No se trata de defender al Tercer Sector por que sí. Ni de atacar a las empresas mercantiles por el hecho de serlo. Es evidente que muchas organizaciones sociales se lanzaron demasiado rápidamente a servir como proveedoras de servicios. Servicios que las administraciones públicas externalizaban, buscando reducir costes y mejorar prestaciones, dadas las dificultades que esas administraciones tienen en adecuar sus rigideces a la creciente heterogeneidad de personas y situaciones. Cuando los poderes públicos, faltados del maná de la burbuja y ante el creciente impacto de la evasión o elusión fiscal, han ido cortando prestaciones y subvenciones, la excesiva dependencia de los fondos públicos ha hecho mella en las organizaciones más frágiles. Pero, en cambio, las funciones que realizaban, el evidente valor añadido de su labor, los costes que evita a los propios poderes públicos su existencia y su trabajo, exigiría buscar nuevas formas de contribuir a su pervivencia. Una de ellas es la canalización hacia esas entidades de contratos de servicios y de bienes por parte de las administraciones públicas, basándose en cláusulas sociales. Después de meses reclamando avances en el tema, ha entrado finalmente en vigor la Orden ECO/47/2013, por la cual se podrá seguir y diferenciar los contratos públicos establecidos con entidades del Tercer Sector, y el grado en que se han tenido en cuenta cláusulas sociales en su adjudicación.

La situación general del sector es de emergencia, pero el tema es especialmente grave en el ámbito de los discapacitados, en el que las posibilidades de mantener los Centros Especiales de Trabajo en condiciones como las actuales, y con falta de regularización de pagos por parte de las administraciones, son muy escasas (dincat.cat).
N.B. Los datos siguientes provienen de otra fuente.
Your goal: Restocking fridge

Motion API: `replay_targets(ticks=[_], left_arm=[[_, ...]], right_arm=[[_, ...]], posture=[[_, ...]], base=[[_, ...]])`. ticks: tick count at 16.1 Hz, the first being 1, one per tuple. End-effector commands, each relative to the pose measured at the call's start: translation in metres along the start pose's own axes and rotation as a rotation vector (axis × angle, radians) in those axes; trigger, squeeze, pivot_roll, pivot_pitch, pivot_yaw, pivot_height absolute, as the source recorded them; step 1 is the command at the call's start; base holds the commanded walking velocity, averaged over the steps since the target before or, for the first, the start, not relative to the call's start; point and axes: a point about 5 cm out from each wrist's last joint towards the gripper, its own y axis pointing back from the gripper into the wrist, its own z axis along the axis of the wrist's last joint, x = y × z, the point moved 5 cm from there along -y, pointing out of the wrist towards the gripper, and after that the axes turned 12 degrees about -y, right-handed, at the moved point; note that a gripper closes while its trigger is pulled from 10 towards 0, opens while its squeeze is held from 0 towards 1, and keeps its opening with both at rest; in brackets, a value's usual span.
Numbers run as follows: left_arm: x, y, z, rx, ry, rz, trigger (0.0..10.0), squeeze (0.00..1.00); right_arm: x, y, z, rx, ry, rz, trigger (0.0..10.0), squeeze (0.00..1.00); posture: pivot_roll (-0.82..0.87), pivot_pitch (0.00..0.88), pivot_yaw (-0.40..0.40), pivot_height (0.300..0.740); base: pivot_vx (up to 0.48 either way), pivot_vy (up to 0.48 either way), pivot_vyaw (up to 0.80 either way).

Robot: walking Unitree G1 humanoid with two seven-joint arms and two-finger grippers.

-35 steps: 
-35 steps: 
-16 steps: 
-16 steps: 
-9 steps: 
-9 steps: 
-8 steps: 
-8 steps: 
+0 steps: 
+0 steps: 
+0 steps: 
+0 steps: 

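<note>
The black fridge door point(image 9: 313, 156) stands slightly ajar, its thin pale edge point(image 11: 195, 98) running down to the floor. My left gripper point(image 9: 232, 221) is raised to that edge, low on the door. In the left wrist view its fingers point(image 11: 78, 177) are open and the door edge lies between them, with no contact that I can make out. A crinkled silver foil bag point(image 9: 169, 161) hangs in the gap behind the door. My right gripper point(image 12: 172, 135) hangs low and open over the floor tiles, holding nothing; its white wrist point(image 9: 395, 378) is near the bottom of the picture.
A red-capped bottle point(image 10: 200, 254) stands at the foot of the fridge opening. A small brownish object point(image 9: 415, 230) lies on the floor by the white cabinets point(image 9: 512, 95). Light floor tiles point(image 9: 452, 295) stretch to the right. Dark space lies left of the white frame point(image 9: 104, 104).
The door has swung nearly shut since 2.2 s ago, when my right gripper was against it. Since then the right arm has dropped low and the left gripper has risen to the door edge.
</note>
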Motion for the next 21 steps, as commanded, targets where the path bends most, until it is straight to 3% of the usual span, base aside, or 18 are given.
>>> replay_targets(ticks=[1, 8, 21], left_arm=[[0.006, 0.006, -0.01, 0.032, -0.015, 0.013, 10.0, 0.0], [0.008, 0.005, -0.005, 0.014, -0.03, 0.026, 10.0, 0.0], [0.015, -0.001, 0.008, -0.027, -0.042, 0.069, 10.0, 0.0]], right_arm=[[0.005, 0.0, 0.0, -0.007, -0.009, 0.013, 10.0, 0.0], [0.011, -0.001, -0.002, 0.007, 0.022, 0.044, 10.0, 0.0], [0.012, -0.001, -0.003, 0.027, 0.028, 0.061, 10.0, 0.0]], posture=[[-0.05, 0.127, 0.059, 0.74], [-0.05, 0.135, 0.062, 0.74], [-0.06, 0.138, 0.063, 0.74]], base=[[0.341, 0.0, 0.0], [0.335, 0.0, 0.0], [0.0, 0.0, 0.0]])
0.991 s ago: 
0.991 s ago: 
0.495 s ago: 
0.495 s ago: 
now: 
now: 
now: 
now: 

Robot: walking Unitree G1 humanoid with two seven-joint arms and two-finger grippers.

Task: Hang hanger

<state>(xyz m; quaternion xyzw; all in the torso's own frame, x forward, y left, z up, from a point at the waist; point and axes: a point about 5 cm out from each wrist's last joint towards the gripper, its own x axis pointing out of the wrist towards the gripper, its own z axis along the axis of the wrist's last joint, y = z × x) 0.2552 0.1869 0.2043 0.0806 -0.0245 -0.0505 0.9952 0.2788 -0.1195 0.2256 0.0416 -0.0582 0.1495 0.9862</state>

Por si ello fuera poco, empresas mercantiles con ánimo de lucro, han entrado en el sector, para beneficiarse de las exenciones, beneficios fiscales y bonificaciones de la seguridad social, contratando a personas con discapacidades leves. Las personas y colectivos con dificultades especiales (por ejemplo con discapacidad física o sensorial de más del 65%), deberían ser especialmente protegidas. Y todo ello se acompaña a demás de recortes graves en transiciones al trabajo ordinario, residencias, atención diurna, con la consiguiente asfixia de familias y entidades. La resiliencia la busca la Generalitat en las capacidades financieras de los proveedores, no en la densidad de valor añadido que aportan. Si se quiere de verdad compartir riesgos, se debería ser capaz de compartir también datos, recursos y prioridades. Es decir, compartir poderes. Lo contrario, el confundir partenariado con capacidad de disponer de crédito, sólo conducirá a la desertización de un esfera de intervención social que genera mucho valor añadido, y que es difícilmente reemplazable. El Tercer Sector no lo hace todo bien. Es evidente. Debe ponerse al día. Buscar su propia autonomía y su propia capacidad. Pero, la Generalitat se equivoca si cree que podrá resistir lo que se avecina sin esos aliados.

Joan Subirats es catedrático de Ciencia Política de la UAB.